YOUR TASK = Return the data below unaltered, but strip out the pictures.

DATA EXCERPT =
◆ ◆ ◆ ◆

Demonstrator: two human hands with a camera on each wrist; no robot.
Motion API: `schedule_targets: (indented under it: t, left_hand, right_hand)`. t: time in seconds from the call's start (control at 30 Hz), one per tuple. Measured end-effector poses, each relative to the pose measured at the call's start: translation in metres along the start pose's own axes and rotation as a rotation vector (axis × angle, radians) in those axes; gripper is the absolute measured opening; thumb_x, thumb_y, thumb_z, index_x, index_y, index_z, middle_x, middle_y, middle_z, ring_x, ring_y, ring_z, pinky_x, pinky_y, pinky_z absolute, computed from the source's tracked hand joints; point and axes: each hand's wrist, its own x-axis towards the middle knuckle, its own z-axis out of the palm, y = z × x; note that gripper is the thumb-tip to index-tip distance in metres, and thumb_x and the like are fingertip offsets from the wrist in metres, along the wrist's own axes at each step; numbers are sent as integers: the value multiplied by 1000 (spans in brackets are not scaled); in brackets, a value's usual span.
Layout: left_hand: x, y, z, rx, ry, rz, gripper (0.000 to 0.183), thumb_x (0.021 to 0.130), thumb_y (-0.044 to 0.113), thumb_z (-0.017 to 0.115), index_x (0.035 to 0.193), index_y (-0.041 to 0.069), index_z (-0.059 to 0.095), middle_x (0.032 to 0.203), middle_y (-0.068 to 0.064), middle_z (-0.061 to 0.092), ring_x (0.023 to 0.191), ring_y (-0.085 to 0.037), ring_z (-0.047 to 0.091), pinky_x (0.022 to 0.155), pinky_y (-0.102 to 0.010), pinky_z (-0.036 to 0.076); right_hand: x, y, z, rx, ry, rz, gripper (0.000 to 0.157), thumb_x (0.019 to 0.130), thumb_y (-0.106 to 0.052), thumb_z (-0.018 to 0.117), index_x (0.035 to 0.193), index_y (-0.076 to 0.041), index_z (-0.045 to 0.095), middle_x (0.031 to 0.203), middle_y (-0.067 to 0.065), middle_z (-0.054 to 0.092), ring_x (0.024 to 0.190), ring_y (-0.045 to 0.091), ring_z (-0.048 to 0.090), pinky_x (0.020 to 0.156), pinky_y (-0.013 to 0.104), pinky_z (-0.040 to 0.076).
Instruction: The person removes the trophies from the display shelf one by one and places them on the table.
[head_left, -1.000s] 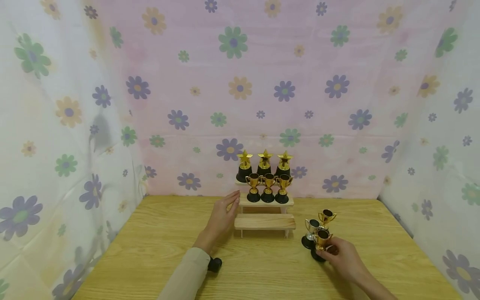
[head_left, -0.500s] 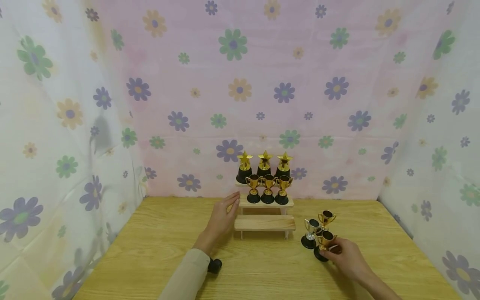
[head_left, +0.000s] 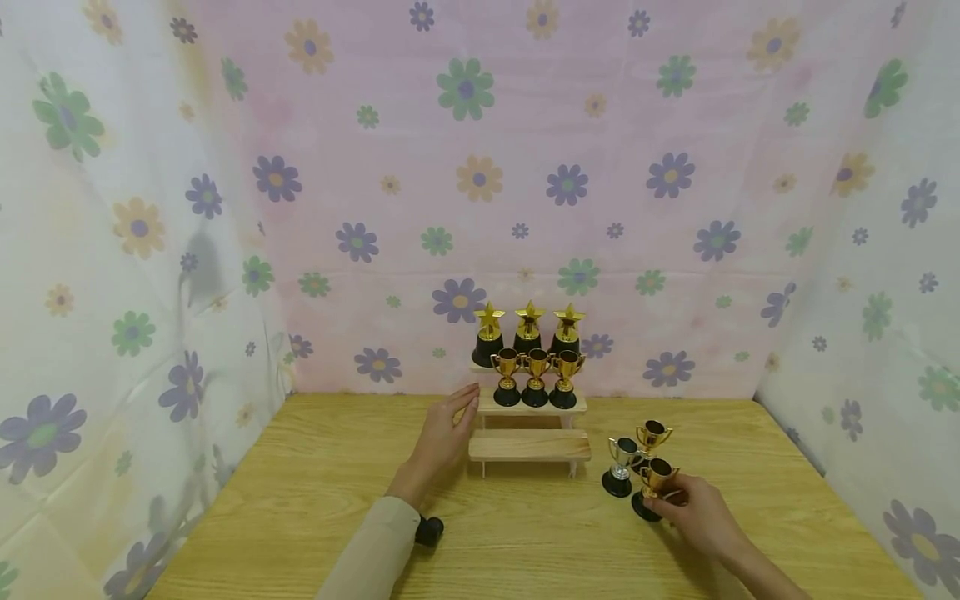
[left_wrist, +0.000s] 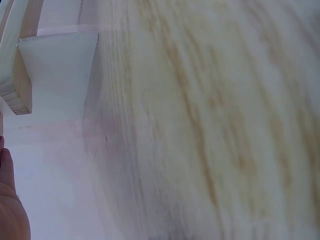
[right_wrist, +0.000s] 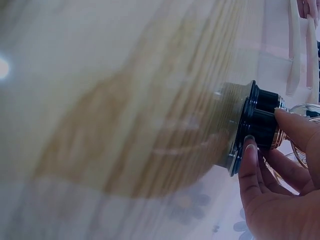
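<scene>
In the head view, my right hand point(head_left: 697, 515) pinches a small gold trophy cup point(head_left: 657, 473) with a black base, low by the table. Its black base point(right_wrist: 260, 125) shows between thumb and fingers in the right wrist view. Close beside it stand a silver trophy cup point(head_left: 622, 462) and, behind, another gold cup point(head_left: 653, 431). My left hand point(head_left: 442, 435), fingers extended, rests against the left end of a stepped wooden stand point(head_left: 529, 446). On its middle step stand three gold cups point(head_left: 536, 371); on the top step, three gold star trophies point(head_left: 528, 327).
Pale wooden table point(head_left: 315, 483) spreads around the stand. A flowered cloth point(head_left: 480, 225) encloses the back and both sides. By my left wrist a black object point(head_left: 430, 531) sticks out from the sleeve point(head_left: 375, 542).
My right hand has shifted the gold cup slightly to the right, away from the silver cup. My left hand has stayed at the stand.
</scene>
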Motion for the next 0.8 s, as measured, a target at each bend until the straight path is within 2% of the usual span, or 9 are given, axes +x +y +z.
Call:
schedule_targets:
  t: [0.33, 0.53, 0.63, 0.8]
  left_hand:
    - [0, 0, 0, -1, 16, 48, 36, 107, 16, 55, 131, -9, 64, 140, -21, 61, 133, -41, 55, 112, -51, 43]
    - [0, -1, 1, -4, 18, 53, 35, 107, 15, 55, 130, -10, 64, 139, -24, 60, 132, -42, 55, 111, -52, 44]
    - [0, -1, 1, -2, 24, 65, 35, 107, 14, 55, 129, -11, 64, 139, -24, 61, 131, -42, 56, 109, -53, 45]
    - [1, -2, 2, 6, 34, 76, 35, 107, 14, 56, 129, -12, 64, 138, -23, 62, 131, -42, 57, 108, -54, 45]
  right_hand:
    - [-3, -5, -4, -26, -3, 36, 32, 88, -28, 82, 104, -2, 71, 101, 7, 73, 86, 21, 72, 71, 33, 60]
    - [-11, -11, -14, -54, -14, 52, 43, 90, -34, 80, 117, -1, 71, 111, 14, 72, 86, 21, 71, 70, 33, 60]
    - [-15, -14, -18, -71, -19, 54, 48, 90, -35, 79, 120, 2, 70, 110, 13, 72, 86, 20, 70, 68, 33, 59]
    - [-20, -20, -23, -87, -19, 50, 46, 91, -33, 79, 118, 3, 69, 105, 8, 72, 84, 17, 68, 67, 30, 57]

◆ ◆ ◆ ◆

SOLUTION TO THE EXERCISE =
Demonstrator: two human hands with a camera on each wrist; no robot.
Motion API: `schedule_targets: (indented under it: t, left_hand, right_hand)`. t: time in seconds from the call's start (control at 30 Hz), one per tuple. Measured end-effector poses, each relative to the pose measured at the call's start: translation in metres along the start pose's own axes and rotation as a rotation vector (axis × angle, radians) in those axes; gripper is the absolute measured opening; thumb_x, thumb_y, thumb_z, index_x, index_y, index_z, middle_x, middle_y, middle_z, ring_x, ring_y, ring_z, pinky_x, pinky_y, pinky_z absolute, computed from the source's tracked hand joints; point and axes: each hand's wrist, its own x-axis towards the middle knuckle, its own z-axis out of the palm, y = z × x; note that gripper is the thumb-tip to index-tip distance in metres, and thumb_x and the like are fingertip offsets from the wrist in metres, along the wrist's own axes at each step; numbers are sent as integers: the value multiplied by 1000 (spans in brackets are not scaled); in brackets, a value's usual span.
Layout: left_hand: x, y, z, rx, ry, rz, gripper (0.000 to 0.183), thumb_x (0.021 to 0.130), thumb_y (-0.044 to 0.113), thumb_z (-0.017 to 0.115), index_x (0.035 to 0.193), index_y (-0.041 to 0.069), index_z (-0.059 to 0.095), middle_x (0.032 to 0.203), middle_y (-0.068 to 0.064), middle_z (-0.061 to 0.092), ring_x (0.023 to 0.191), ring_y (-0.085 to 0.037), ring_z (-0.047 to 0.091), pinky_x (0.022 to 0.155), pinky_y (-0.102 to 0.010), pinky_z (-0.036 to 0.076); right_hand: x, y, z, rx, ry, rz, gripper (0.000 to 0.157), thumb_x (0.019 to 0.130), thumb_y (-0.106 to 0.052), thumb_z (-0.018 to 0.117), index_x (0.035 to 0.193), index_y (-0.076 to 0.041), index_z (-0.045 to 0.095), middle_x (0.031 to 0.203), middle_y (-0.067 to 0.065), middle_z (-0.054 to 0.092), ring_x (0.024 to 0.190), ring_y (-0.045 to 0.091), ring_z (-0.048 to 0.090), pinky_x (0.020 to 0.156), pinky_y (-0.013 to 0.104), pinky_z (-0.040 to 0.076).
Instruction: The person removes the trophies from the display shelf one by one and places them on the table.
[head_left, -1.000s] 
[head_left, -0.500s] 
[head_left, +0.000s] 
[left_wrist, +0.000s] 
[right_wrist, +0.000s] 
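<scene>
In the head view, my right hand point(head_left: 697, 515) pinches a small gold trophy cup point(head_left: 657, 473) with a black base, low by the table. Its black base point(right_wrist: 260, 125) shows between thumb and fingers in the right wrist view. Close beside it stand a silver trophy cup point(head_left: 622, 462) and, behind, another gold cup point(head_left: 653, 431). My left hand point(head_left: 442, 435), fingers extended, rests against the left end of a stepped wooden stand point(head_left: 529, 446). On its middle step stand three gold cups point(head_left: 536, 371); on the top step, three gold star trophies point(head_left: 528, 327).
Pale wooden table point(head_left: 315, 483) spreads around the stand. A flowered cloth point(head_left: 480, 225) encloses the back and both sides. By my left wrist a black object point(head_left: 430, 531) sticks out from the sleeve point(head_left: 375, 542).
My right hand has shifted the gold cup slightly to the right, away from the silver cup. My left hand has stayed at the stand.
</scene>
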Motion for the next 0.8 s, as measured, a target at each bend until the straight path is within 2% of the usual span, or 9 are given, axes +x +y +z.
Call:
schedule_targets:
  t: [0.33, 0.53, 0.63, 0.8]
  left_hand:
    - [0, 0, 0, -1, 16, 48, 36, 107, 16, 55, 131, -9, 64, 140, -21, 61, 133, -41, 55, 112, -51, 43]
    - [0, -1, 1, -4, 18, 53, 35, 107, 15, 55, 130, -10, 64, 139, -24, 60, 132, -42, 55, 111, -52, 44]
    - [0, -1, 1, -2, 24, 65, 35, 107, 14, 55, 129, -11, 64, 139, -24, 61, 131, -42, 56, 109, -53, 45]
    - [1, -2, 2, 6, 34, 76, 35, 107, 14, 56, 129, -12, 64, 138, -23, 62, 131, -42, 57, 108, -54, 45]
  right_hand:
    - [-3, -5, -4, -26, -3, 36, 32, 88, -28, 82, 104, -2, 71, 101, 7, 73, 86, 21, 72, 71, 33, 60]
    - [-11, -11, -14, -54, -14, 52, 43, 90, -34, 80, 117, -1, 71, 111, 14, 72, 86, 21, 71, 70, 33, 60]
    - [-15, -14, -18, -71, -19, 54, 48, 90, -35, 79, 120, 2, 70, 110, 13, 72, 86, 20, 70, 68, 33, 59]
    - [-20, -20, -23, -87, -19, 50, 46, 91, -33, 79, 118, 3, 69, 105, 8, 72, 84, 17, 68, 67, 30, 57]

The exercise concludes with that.